> What is required: Find "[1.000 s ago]" below and begin at its line; stop after the line with "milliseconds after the". Output those lines exactly, without pictures.

╭──

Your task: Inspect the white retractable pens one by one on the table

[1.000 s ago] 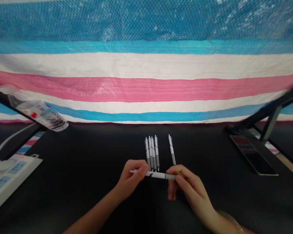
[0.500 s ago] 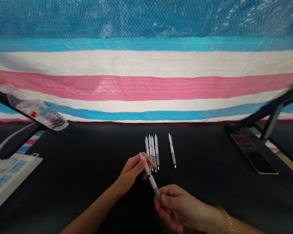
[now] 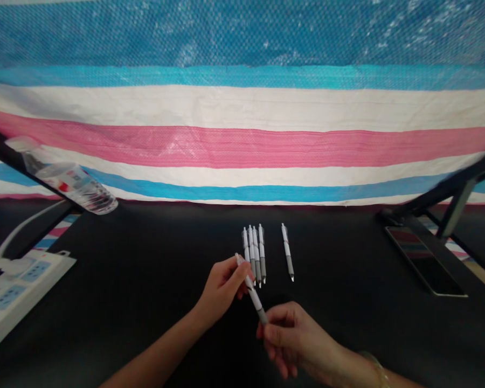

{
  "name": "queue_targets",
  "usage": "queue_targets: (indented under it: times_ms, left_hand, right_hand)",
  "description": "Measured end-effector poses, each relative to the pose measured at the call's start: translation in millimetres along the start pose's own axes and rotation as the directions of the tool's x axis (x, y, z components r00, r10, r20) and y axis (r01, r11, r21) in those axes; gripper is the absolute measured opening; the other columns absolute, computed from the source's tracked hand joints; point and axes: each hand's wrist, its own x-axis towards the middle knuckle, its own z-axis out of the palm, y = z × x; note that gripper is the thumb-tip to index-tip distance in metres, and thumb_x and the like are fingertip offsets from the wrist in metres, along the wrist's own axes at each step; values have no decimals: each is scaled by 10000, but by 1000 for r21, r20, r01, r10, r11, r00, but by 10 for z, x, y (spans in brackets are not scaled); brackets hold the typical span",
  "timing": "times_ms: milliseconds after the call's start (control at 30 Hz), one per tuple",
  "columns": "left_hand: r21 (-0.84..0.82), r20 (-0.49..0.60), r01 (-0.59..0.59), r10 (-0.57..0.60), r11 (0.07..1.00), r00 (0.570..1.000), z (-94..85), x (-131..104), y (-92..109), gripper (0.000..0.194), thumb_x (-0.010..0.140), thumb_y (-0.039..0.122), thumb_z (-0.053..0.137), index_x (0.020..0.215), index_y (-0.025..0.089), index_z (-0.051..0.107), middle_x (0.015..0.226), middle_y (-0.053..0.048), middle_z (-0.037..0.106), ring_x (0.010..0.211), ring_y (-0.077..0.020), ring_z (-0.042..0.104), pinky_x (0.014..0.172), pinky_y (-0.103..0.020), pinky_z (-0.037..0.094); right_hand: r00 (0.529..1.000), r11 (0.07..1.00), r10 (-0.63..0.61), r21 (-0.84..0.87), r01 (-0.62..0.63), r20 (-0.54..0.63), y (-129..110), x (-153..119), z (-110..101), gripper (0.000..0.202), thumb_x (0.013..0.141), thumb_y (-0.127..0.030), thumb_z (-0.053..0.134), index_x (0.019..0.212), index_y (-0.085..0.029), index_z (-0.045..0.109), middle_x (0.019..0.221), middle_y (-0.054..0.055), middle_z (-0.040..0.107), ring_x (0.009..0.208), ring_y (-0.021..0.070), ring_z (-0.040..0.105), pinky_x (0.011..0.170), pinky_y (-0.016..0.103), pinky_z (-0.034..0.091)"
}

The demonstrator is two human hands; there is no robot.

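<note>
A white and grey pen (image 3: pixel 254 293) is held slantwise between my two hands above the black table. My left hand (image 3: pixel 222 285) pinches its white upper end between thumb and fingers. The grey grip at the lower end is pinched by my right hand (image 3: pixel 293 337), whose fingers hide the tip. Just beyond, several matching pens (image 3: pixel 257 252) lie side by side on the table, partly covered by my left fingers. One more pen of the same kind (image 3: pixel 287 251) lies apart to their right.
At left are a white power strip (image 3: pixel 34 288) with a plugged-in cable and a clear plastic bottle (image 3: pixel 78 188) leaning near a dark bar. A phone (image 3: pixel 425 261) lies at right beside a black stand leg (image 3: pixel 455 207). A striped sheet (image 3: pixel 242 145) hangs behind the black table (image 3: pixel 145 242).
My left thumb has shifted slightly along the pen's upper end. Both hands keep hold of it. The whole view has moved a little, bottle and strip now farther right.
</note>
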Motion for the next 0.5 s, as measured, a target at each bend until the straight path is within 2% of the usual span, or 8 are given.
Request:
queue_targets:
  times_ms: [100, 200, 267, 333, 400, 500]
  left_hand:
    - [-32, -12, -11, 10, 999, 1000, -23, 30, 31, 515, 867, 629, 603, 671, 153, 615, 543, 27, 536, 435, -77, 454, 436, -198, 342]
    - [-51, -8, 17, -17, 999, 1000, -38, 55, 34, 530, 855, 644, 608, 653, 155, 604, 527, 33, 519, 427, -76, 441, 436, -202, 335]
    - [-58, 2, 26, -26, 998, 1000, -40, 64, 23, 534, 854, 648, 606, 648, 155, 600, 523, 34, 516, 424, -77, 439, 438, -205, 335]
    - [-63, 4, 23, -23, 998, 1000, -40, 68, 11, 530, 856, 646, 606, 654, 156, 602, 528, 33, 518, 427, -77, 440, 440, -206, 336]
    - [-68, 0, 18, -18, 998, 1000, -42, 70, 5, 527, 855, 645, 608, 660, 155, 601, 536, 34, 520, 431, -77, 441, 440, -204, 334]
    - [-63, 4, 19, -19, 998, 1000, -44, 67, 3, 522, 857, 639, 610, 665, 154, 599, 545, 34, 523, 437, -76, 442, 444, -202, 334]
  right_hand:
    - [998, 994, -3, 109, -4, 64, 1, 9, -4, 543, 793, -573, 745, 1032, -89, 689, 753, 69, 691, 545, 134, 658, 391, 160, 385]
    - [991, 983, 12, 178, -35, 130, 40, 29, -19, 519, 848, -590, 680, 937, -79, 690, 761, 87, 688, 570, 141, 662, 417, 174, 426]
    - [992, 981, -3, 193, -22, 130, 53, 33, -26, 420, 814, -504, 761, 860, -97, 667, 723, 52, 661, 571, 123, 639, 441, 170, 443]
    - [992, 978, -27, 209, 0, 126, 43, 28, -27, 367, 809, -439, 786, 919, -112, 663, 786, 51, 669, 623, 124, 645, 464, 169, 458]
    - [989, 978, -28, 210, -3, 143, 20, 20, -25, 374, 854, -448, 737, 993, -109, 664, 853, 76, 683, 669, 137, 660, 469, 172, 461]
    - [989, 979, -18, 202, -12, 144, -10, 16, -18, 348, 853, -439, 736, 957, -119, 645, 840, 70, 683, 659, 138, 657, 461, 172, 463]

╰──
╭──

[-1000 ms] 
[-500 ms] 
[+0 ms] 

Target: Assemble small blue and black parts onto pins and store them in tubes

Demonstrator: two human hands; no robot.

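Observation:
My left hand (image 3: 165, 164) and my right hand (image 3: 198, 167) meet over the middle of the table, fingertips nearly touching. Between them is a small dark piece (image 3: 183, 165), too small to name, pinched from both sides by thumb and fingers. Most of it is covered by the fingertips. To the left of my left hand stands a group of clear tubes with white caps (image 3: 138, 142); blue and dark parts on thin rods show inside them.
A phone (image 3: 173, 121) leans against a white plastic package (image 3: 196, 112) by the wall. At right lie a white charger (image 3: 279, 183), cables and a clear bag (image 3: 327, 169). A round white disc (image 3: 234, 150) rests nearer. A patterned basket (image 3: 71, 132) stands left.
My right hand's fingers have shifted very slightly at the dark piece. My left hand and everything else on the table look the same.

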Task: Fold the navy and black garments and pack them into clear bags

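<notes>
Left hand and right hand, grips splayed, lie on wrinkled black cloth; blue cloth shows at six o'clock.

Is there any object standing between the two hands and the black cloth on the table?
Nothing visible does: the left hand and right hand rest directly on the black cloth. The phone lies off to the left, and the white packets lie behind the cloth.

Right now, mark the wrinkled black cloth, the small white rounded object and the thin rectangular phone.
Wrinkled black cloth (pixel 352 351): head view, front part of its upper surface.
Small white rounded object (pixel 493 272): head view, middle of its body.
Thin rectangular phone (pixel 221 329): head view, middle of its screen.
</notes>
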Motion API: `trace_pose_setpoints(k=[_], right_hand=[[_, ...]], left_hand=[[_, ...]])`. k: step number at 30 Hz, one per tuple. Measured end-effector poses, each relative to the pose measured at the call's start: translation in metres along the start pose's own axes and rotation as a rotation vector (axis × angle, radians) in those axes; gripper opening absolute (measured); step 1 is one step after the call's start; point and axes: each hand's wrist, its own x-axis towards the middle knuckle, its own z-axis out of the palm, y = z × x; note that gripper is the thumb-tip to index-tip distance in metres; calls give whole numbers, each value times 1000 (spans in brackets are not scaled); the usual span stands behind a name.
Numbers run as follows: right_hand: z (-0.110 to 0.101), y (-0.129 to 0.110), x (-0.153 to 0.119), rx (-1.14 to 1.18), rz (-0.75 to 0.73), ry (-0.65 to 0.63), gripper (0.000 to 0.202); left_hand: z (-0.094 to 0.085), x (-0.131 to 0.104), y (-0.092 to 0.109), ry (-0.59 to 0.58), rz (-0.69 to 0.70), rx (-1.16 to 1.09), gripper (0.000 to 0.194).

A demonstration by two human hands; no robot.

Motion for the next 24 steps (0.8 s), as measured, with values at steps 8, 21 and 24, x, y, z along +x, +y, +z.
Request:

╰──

> Response to the task:
[1.000 s ago] 
[0.500 s ago] 
[now] 

{
  "name": "queue_targets",
  "usage": "queue_targets: (indented under it: times_ms, left_hand, right_hand)",
  "description": "Measured end-effector poses, each relative to the pose measured at the call's start: translation in millimetres along the start pose's own axes and rotation as the directions of the tool's x axis (x, y, z components r00, r10, r20) and y axis (r01, r11, r21) in those axes; gripper is the absolute measured opening; the other columns absolute, computed from the source's tracked hand joints; point and axes: each hand's wrist, its own x-axis towards the middle knuckle, its own z-axis out of the palm, y = z × x; note that gripper is the thumb-tip to index-tip distance in metres, and thumb_x and the like are fingertip offsets from the wrist in metres, along the wrist's own axes at each step; values have no decimals: each is scaled by 10000, but by 1000 for r21, r20, r01, r10, r11, r00, but by 10 for z, x, y (spans in brackets are not scaled); brackets hold the typical span",
  "timing": "times_ms: milliseconds after the call's start (control at 30 Hz), one per tuple",

There is nothing else to this exercise.